- [What the task asks] Set down all of the data exactly. Pictures stay out of the copy.

####

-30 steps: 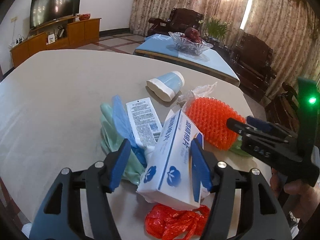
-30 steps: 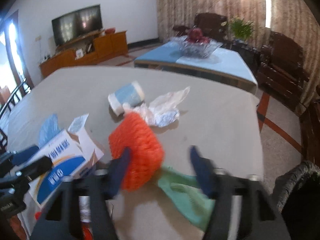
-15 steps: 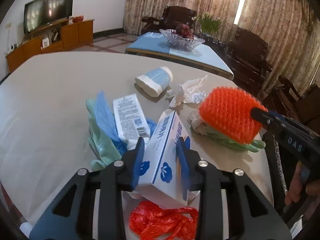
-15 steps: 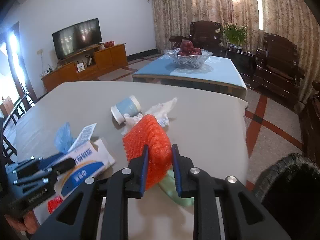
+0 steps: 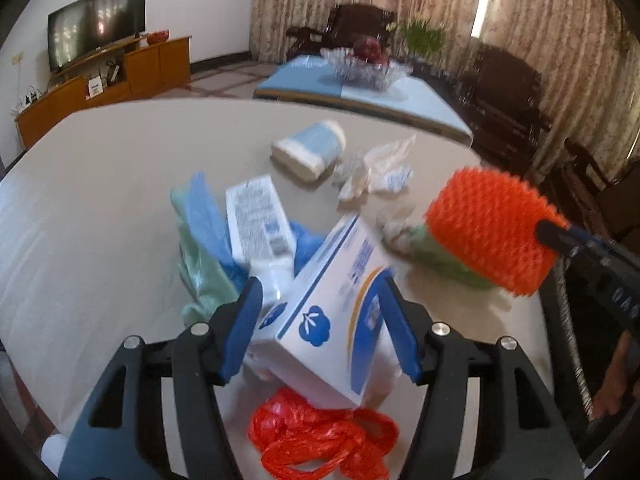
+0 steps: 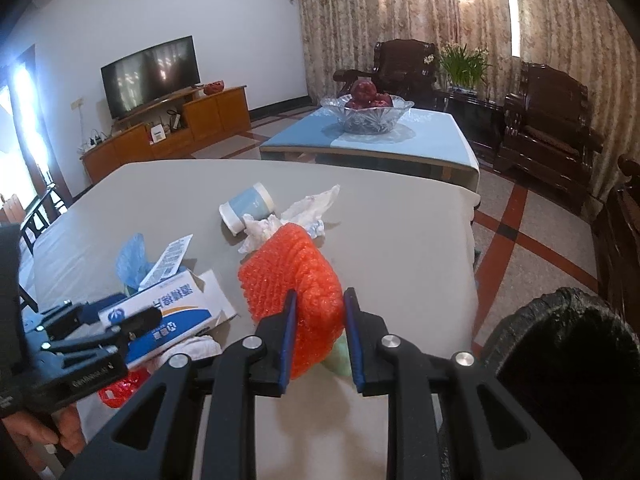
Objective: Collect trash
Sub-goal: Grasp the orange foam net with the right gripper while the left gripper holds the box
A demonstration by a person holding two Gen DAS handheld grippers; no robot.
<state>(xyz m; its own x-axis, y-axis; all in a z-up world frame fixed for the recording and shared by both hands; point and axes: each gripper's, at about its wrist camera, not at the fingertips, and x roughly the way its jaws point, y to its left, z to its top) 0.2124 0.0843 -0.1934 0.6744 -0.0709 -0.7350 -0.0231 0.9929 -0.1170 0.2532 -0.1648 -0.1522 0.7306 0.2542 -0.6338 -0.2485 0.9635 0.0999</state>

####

- [Reply to the task]
-30 steps: 
-30 steps: 
-15 steps: 
-15 steps: 
+0 steps: 
+0 steps: 
Objective: Collect trash
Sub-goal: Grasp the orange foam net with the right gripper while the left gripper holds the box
A demonstration by a person holding two Gen DAS handheld grippers; no robot.
<state>(xyz m; its own x-axis, y-axis; all in a z-up world frame fixed for the recording and shared by both hands; point and axes: each gripper's, at about its wrist camera, not at the fingertips, and x roughly the way its jaws point, y to its left, z to its top) 0.2124 0.0843 -0.1934 0.6744 -0.0709 -0.7350 -0.0231 0.9929 -0.1170 0.2532 -0.1648 -0.1522 0.7306 0.2542 -0.6338 -0.2485 0.9635 0.0999</state>

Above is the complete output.